Much harder to assess are the day-to-day encounters. Handing someone a hot coffee on a cool morning, stopping to talk for a while, playing a crazy group game Wednesday evening. Do these really make a difference?
One answer came to me (Bruce) this week. I was visiting one of the “hotels” downtown where our friends live. There was a new person at the office window, and she said, “You know, you remind me of a guy who used to hand out cigarettes to us on the street.” I smiled and said that was probably me. “Did you work with a really cool guy with a white Mohawk?” Yep, that was Ken, our founder. Then she smiled a huge smile and started to tell me how much of a difference we had made in her life.
The weird thing is, this wasn’t some perfect moment like in the movies. She didn’t change because of a heroic effort on our part. In her own words, “That was years ago when I was using drugs all the time.
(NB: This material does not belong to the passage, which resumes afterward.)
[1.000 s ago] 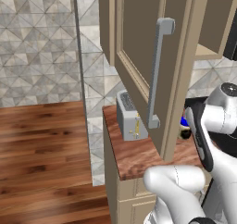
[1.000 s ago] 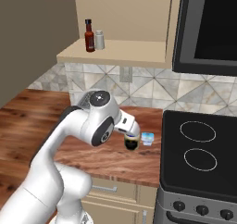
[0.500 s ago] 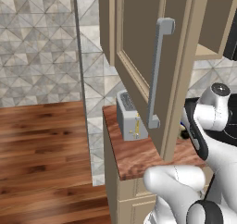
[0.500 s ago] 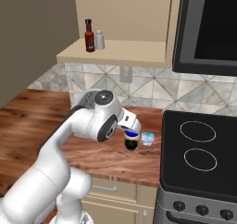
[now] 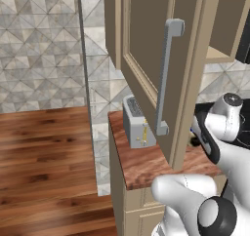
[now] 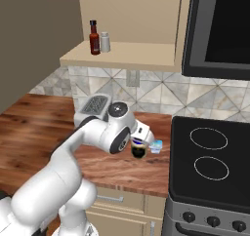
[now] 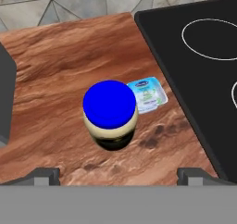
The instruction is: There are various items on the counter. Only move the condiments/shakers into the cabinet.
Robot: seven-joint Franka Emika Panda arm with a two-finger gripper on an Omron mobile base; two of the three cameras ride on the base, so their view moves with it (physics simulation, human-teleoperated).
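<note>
With both condiments already standing in the open cabinet (image 6: pixel 122 54), the arm has been drawing its hand back and down over the last second, the elbow swinging nearer the base cameras. The bottle (image 6: pixel 94 37) and shaker (image 6: pixel 104 42) stand upright just beside each other on the cabinet's shelf, unmoved from a second ago. Down on the counter (image 7: pixel 60 56) the gripper (image 7: pixel 118 174) hangs above the blue-lidded jar (image 7: pixel 110 114), its fingers spread wide and holding nothing. Just beside the jar, toward the stove (image 6: pixel 210 157), lies a small white packet (image 7: pixel 148 94), and the toaster (image 5: pixel 138 123) sits at the counter's far end, behind the open door (image 5: pixel 156 64). Judging by this, the sorting is done: what remains below looks like neither condiment nor shaker, so the jar should stay put.
</note>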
You guys knew I was a user, but you loved me anyway. It was crazy that you would do that, but it meant the world to me. You guys loved me before I learned to love me.” She is now three years clean and sober and the smile on her face is awesome!
Did we make a difference? She says we did. But here’s what stumps me – up until this chance encounter we had no idea. From our viewpoint she was with us for a while then stopped coming. We didn’t know where she went or what happened. We didn’t know the answer to the question.
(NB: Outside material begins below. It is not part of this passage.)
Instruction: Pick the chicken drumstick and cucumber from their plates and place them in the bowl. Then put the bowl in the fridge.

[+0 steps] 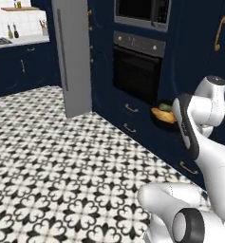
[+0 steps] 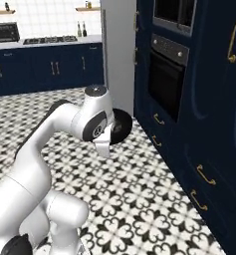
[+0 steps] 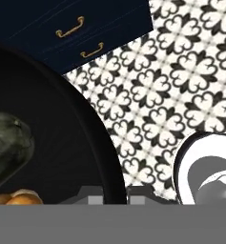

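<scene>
The bowl [image 3: 62, 143] is the thing to steer by here: it is off any counter and carried in the air above the patterned floor [image 1: 61, 156], with the gripper [image 3: 115, 194] clamped on its rim, the jaws nearly together on the thin edge at the bottom of the hand view. Inside the bowl lie the cucumber [image 3: 7, 145], dark green, and just beside it the drumstick [image 3: 16, 198], golden-brown; in the left base view both show as a green and an orange lump in the bowl [image 1: 164, 116], partly behind the arm. So the first half of the task looks done: both foods are in the bowl, and no plate needs further attention as far as these views tell. What is left is the fridge [image 1: 75, 57], the tall grey body standing well apart from the bowl, further along the same wall, beyond the oven [image 1: 136, 71] that sits between the two. In the right base view the bowl [image 2: 122, 127] hangs beside the wrist, with the fridge [image 2: 118, 55] behind it. Whether the fridge door is open I cannot tell from here. By my reading the carry toward the fridge is the step in hand, and setting the bowl on a shelf remains.
</scene>
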Robot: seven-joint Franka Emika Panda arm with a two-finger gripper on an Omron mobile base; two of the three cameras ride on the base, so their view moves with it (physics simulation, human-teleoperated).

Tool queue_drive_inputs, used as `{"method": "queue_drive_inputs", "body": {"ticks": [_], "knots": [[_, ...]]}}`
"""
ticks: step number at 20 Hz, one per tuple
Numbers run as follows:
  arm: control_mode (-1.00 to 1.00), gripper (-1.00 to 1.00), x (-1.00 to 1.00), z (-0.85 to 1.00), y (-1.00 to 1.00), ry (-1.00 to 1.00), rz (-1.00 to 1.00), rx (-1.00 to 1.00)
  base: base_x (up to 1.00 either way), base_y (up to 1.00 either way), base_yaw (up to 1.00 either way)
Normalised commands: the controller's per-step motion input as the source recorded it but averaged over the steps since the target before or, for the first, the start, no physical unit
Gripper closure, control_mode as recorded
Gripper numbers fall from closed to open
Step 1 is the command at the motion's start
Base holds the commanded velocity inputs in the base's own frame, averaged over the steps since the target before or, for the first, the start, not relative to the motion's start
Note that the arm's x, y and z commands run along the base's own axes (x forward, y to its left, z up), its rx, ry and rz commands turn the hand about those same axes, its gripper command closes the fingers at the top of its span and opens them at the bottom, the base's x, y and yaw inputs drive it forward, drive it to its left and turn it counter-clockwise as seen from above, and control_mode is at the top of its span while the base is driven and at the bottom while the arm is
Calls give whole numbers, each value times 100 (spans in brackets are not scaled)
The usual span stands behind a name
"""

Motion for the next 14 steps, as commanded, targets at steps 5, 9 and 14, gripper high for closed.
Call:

How do we decide if we are making a difference when a fair number of the people we get to meet disappear before we know the outcome? I think that’s called faith. We believe we are making a difference. We have enough stories to know it’s not blind faith, but for the most part we hope and pray and keep on meeting people and doing what we can. Mostly we love people right where they are, even if they are drug users or grumpy or depressed. And at least part of the time that is exactly what makes a difference.